Gadis itu lantas menulis lagi.
zahraStrong
“Begini Mbak, aku mau sedikit curhat! Tadi di sekolah ada kabar kalau bulan depan ada lomba panahan, akan tetapi aku merasa tertekan usai mendengar ucapan menyakitkan dari Aura dan Jasmine sehingga membuatku merasa tidak percaya diri untuk ikut lomba itu. Apa yang harus saya lakukan?” di kirim kembali pesan balasan tersebut. Di rumah Mbak Nita, wanita itu yang saat ini tengah bersantai di beranda halaman belakang rumah langsung membuka dan membaca pesan dari Zahra yang tampaknya tengah mengalami kesulitan dalam karir, lantas wanita itu segera memberikan metode bimbingan dan konseling karir kepada Zahra lewat pesan yang selama ini sudah di pelajarinya sejak di bangku kuliah dulu juga memberi kata-kata motivasi.
konselorMbakNita
“Zahra, sejatinya kamu itu berhak mengikuti apa yang kau yakini! Kamu juga berhak mengendalikan dan menentukan keinginanmu sendiri, maka dari itu yakinkan dirimu bahwa kamu bisa dan mengabaikan apa yang temanmu ucapkan!”

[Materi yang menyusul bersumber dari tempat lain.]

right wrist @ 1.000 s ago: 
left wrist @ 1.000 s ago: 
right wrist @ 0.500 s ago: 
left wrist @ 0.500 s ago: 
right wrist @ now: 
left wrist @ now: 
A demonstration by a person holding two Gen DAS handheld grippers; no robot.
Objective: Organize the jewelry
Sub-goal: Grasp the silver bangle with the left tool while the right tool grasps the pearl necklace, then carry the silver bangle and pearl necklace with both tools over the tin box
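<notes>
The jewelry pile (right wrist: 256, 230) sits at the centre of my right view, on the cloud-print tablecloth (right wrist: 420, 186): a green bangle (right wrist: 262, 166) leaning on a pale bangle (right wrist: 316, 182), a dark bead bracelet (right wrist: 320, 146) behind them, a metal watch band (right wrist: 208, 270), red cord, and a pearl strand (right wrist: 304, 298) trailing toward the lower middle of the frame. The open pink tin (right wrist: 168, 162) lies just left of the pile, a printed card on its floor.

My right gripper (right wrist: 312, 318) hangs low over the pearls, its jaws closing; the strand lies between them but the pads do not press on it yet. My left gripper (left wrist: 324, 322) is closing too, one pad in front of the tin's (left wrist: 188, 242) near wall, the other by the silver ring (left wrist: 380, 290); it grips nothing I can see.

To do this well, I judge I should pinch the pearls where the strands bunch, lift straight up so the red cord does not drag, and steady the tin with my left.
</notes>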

Wanita itu lantas mengirim pesan itu kepada Zahra, selang beberapa detik Zahra menerima dan membuka pesan tersebut. Senyum lega serta senang langsung terbit di wajahnya, beban dan suasaan hatinya terasa seperti terangkat di dalam hatinya. Gadis itu kemudian kembali menerima pesan singkat sebagai ucapan terima kasih setelah itu kembali mengerjakan naskah karya ilmiahnya dan mulai bergadang untuk mengirim naskah tersebut ke juri lomba.